Why don't you do this in drivers instead of in the core?

Ultimately, the driver knows what frequency it has requested, so why
can't it call arch_set_freq_scale()?

Thanks,
Rafael
Viresh Kumar July 11, 2017, 6:01 a.m. UTC | #3
On 10-07-17, 13:02, Dietmar Eggemann wrote:
> Yes, I will change this. The #define approach is not really necessary

> here since we're not in the scheduler hot-path and inlining is not

> really required here.


It would be part of scheduler hot-path for the fast-switching case, isn't it ?
(I am not arguing against using weak functions, just wanted to correct above
statement).

-- 
viresh
Rafael J. Wysocki July 11, 2017, 2:59 p.m. UTC | #4
On Tuesday, July 11, 2017 04:06:01 PM Dietmar Eggemann wrote:
> On 11/07/17 07:01, Viresh Kumar wrote:

> > On 10-07-17, 13:02, Dietmar Eggemann wrote:

> >> Yes, I will change this.

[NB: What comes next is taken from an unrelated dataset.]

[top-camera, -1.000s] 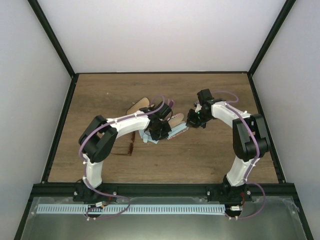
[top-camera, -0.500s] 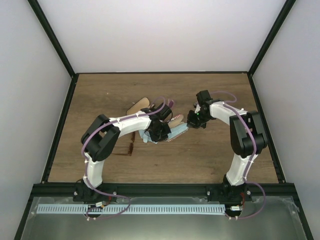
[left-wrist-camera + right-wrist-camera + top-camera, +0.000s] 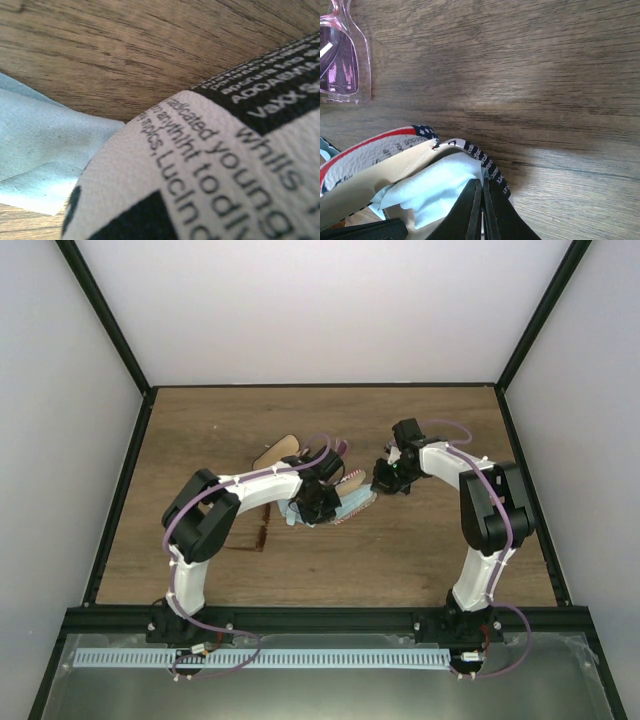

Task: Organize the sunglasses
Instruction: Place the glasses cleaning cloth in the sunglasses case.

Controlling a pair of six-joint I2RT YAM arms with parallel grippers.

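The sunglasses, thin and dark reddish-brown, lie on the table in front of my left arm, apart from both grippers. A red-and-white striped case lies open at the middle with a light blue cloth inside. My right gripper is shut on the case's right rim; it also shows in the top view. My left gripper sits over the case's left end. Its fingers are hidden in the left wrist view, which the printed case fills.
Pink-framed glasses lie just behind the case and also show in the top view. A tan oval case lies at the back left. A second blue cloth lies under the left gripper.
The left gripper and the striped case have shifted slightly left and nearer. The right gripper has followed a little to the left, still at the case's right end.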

The #define approach is not really necessary

> >> here since we're not in the scheduler hot-path and inlining is not

> >> really required here.

> > 

> > It would be part of scheduler hot-path for the fast-switching case, isn't it ?

> > (I am not arguing against using weak functions, just wanted to correct above

> > statement).

> 

> Yes you're right here.

> 

> But in the meantime we're convinced that cpufreq_driver_fast_switch() is

> not the right place to call arch_set_freq_scale() since for (future)

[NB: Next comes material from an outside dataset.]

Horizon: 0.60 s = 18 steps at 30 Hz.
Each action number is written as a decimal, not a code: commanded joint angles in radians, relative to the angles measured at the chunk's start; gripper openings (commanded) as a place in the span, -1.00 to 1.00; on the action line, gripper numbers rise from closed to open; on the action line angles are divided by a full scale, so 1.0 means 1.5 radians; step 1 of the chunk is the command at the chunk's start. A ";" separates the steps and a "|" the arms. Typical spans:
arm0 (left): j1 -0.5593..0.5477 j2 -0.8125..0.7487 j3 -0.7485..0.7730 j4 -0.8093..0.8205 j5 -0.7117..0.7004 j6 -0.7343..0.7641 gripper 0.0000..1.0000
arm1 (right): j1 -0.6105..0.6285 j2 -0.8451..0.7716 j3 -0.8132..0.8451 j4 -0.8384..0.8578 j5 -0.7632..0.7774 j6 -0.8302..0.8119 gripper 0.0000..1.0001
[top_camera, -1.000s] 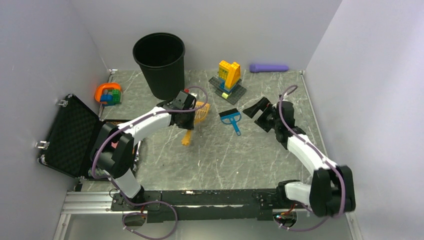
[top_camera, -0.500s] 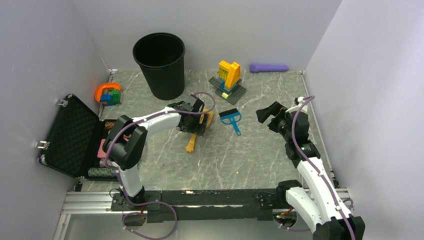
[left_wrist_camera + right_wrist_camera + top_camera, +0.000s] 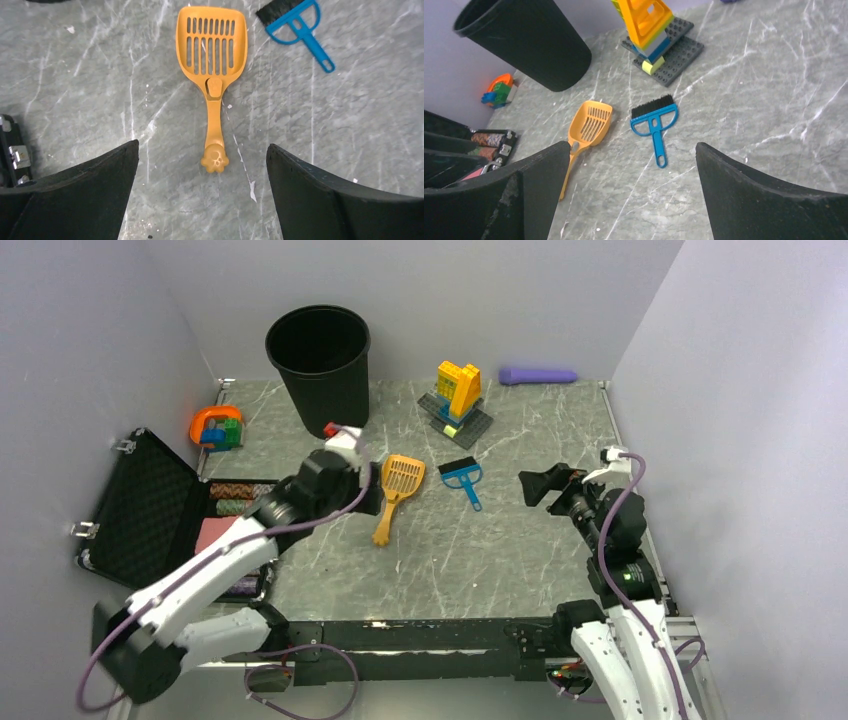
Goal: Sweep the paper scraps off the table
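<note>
The left pincer (image 3: 202, 147) has drawn back from the orange scoop (image 3: 212, 47), now lying free on the desk (image 3: 360, 130) just ahead of its spread jaws. The right pincer (image 3: 632, 145), also gaping, hovers over the desk near the blue brush (image 3: 654, 120).

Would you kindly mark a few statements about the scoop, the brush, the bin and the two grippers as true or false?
1. The orange scoop lies flat on the table, free of both grippers. True.
2. The right gripper holds the blue brush. False: the brush lies on the table, and that gripper's fingers are open and empty.
3. The left gripper has its fingers spread open. True.
4. The black bin lies on its side. False: it stands upright near the far wall.
</note>
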 commanded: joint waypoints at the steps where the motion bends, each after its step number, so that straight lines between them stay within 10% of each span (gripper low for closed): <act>1: -0.007 -0.149 -0.105 0.063 -0.035 -0.013 0.99 | -0.002 -0.052 0.047 -0.055 -0.015 -0.051 0.99; 10: -0.007 -0.456 -0.309 0.136 -0.046 -0.026 0.99 | -0.002 -0.189 -0.031 -0.090 0.013 -0.026 0.99; 18: -0.007 -0.506 -0.339 0.109 -0.067 -0.040 0.99 | -0.002 -0.220 -0.058 -0.101 0.027 0.000 0.99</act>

> arm/arm64 fast-switch driver, the return value of

> cpufreq_driver->fast_switch() does not give us the information that the

> frequency value did actually change.

> 

> So we probably have to do this soemwhere in the cpufreq driver(s) to

> support fast-switching until we have aperf/mperf like counters.


If that's the case, I'd say call arch_set_freq_scale() from drivers in all
cases or it will get *really* confusing.

Thanks,
Rafael
Dietmar Eggemann July 11, 2017, 3:06 p.m. UTC | #5
On 11/07/17 07:01, Viresh Kumar wrote:
> On 10-07-17, 13:02, Dietmar Eggemann wrote:

>> Yes, I will change this. The #define approach is not really necessary

>> here since we're not in the scheduler hot-path and inlining is not

>> really required here.

> 

> It would be part of scheduler hot-path for the fast-switching case, isn't it ?

> (I am not arguing against using weak functions, just wanted to correct above

> statement).


Yes you're right here.

But in the meantime we're convinced that cpufreq_driver_fast_switch() is
not the right place to call arch_set_freq_scale() since for (future)
arm/arm64 fast-switch driver, the return value of
cpufreq_driver->fast_switch() does not give us the information that the
frequency value did actually change.

So we probably have to do this soemwhere in the cpufreq driver(s) to
support fast-switching until we have aperf/mperf like counters.
Dietmar Eggemann July 11, 2017, 3:12 p.m. UTC | #6
On 11/07/17 15:59, Rafael J. Wysocki wrote:
> On Tuesday, July 11, 2017 04:06:01 PM Dietmar Eggemann wrote:

>> On 11/07/17 07:01, Viresh Kumar wrote:

>>> On 10-07-17, 13:02, Dietmar Eggemann wrote:

>>>> Yes, I will change this. The #define approach is not really necessary

>>>> here since we're not in the scheduler hot-path and inlining is not

>>>> really required here.

>>>

>>> It would be part of scheduler hot-path for the fast-switching case, isn't it ?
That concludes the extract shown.